YOUR GOAL ▸ Check each line of the entries below for the word "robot", and copy the lines that have it.
==== RECORDS FOR THIS EXERCISE
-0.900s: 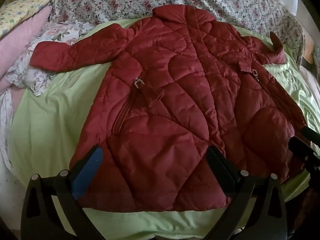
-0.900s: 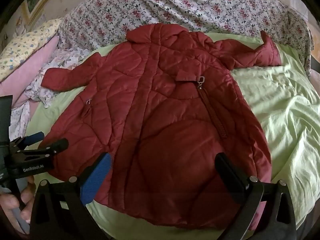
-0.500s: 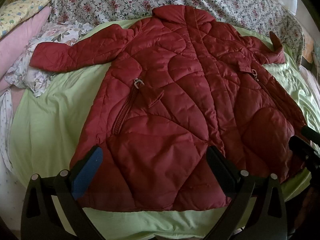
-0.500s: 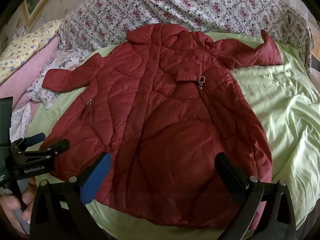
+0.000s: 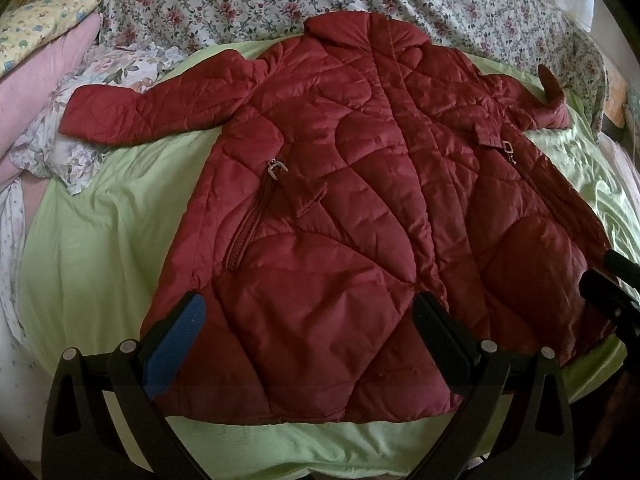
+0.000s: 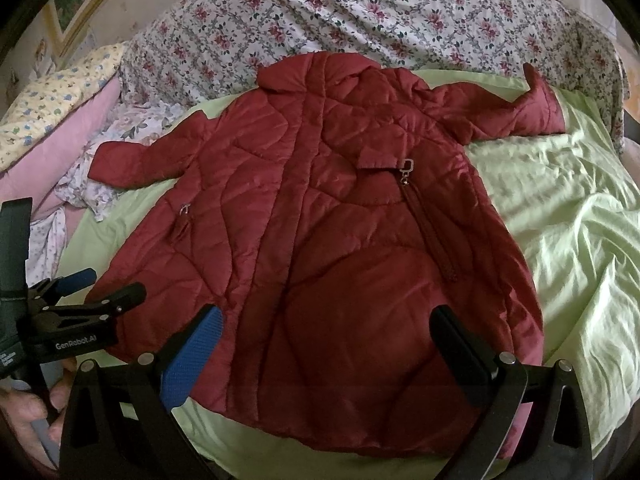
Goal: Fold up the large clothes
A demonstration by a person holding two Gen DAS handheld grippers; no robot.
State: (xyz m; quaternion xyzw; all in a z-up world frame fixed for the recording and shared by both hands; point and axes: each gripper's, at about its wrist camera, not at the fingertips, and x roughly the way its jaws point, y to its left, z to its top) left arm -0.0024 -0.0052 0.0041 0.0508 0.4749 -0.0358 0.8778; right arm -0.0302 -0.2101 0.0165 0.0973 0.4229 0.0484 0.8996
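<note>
The left tool (image 5: 308, 320) hangs with its jaws spread wide and nothing between them, above the hem of the red quilted coat (image 5: 360, 200). The right tool (image 6: 328, 332) is likewise spread wide and empty over the hem's other side. The coat lies front-up and flat on the green sheet (image 6: 560, 220) of the bed, both sleeves out. Its left-hand cuff rests on crumpled floral cloth (image 5: 60, 152); a floral quilt (image 6: 360, 20) is heaped beyond the collar. A pink pillow (image 5: 44, 76) lies at the far left.
</note>
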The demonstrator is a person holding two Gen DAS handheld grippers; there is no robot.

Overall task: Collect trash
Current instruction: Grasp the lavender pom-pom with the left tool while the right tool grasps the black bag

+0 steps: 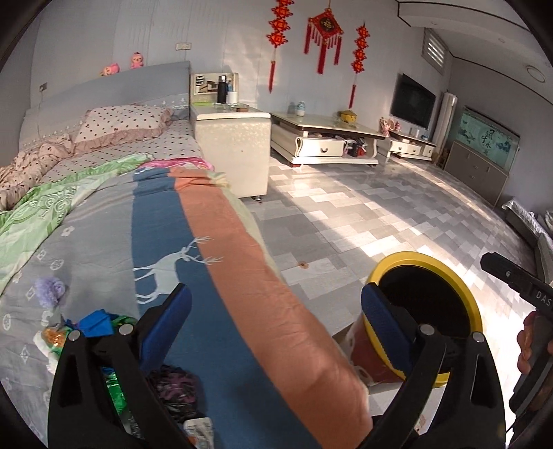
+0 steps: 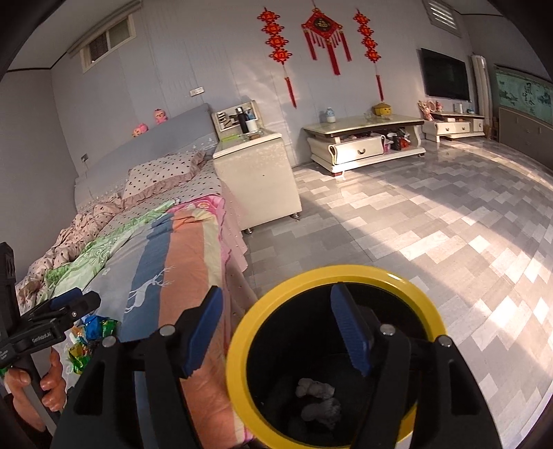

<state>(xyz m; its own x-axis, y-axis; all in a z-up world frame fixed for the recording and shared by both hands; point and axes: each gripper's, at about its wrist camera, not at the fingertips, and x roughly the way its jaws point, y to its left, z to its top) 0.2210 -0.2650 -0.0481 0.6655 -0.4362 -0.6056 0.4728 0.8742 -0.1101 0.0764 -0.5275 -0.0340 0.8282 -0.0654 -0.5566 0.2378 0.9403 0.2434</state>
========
ANSWER TO THIS EXERCISE ▸
A demonstration by a person holding two Gen DAS handheld grippers; no robot.
The demonstrator is a person holding two Gen DAS handheld grippers; there is no robot.

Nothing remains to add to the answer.